- Exercise goal
Would you return exactly the lines running from the one with "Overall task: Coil" to the bottom of the listing below, and no others?

- The data
· · · · ·
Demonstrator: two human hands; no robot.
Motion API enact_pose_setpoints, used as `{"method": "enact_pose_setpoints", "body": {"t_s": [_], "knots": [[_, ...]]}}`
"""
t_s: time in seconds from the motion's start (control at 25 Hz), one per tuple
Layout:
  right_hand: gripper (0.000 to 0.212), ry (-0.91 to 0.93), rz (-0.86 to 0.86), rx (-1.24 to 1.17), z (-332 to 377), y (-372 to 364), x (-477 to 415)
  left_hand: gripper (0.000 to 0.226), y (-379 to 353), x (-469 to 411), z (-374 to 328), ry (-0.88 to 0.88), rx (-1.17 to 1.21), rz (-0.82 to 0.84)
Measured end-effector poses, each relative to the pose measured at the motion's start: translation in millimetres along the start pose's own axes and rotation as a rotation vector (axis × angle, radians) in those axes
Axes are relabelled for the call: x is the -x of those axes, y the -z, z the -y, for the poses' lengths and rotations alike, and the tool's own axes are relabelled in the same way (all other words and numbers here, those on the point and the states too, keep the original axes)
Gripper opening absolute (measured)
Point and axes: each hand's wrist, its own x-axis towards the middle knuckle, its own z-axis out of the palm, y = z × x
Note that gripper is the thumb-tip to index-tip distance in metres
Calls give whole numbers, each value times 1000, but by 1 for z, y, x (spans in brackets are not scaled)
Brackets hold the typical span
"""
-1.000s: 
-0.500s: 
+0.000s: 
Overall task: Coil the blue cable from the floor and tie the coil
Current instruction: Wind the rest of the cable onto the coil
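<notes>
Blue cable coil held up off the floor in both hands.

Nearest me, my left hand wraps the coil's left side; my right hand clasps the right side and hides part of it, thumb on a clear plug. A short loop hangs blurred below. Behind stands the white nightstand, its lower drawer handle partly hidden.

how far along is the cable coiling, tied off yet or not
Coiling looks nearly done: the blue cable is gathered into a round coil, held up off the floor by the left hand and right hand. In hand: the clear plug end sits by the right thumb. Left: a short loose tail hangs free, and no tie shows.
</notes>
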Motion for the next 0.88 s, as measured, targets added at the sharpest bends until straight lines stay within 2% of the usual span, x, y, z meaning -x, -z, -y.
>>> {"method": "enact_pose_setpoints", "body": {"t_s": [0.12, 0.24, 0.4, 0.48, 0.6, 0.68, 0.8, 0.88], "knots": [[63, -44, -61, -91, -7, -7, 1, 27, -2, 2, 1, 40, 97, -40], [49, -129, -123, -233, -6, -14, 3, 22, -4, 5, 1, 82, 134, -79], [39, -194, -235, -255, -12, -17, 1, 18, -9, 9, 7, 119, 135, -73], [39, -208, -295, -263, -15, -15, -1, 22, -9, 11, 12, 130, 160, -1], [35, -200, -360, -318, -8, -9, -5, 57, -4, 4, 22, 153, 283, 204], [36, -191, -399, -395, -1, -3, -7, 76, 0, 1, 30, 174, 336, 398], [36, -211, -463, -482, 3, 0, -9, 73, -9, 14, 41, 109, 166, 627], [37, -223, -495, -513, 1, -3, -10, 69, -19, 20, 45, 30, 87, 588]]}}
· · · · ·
- Response area
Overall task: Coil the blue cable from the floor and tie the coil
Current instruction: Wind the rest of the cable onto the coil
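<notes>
Blue cable coil held up off the floor in both hands.

Nearest me, my left hand wraps the coil's left side; my right hand clasps the right side and hides part of it, thumb on a clear plug. A short loop hangs blurred below. Behind stands the white nightstand, its lower drawer handle partly hidden.

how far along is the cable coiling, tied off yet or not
Coiling looks nearly done: the blue cable is gathered into a round coil, held up off the floor by the left hand and right hand. In hand: the clear plug end sits by the right thumb. Left: a short loose tail hangs free, and no tie shows.
</notes>
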Motion for the next 0.88 s, as measured, targets added at the sharpest bends until straight lines stay within 2% of the usual span, x, y, z meaning -x, -z, -y.
>>> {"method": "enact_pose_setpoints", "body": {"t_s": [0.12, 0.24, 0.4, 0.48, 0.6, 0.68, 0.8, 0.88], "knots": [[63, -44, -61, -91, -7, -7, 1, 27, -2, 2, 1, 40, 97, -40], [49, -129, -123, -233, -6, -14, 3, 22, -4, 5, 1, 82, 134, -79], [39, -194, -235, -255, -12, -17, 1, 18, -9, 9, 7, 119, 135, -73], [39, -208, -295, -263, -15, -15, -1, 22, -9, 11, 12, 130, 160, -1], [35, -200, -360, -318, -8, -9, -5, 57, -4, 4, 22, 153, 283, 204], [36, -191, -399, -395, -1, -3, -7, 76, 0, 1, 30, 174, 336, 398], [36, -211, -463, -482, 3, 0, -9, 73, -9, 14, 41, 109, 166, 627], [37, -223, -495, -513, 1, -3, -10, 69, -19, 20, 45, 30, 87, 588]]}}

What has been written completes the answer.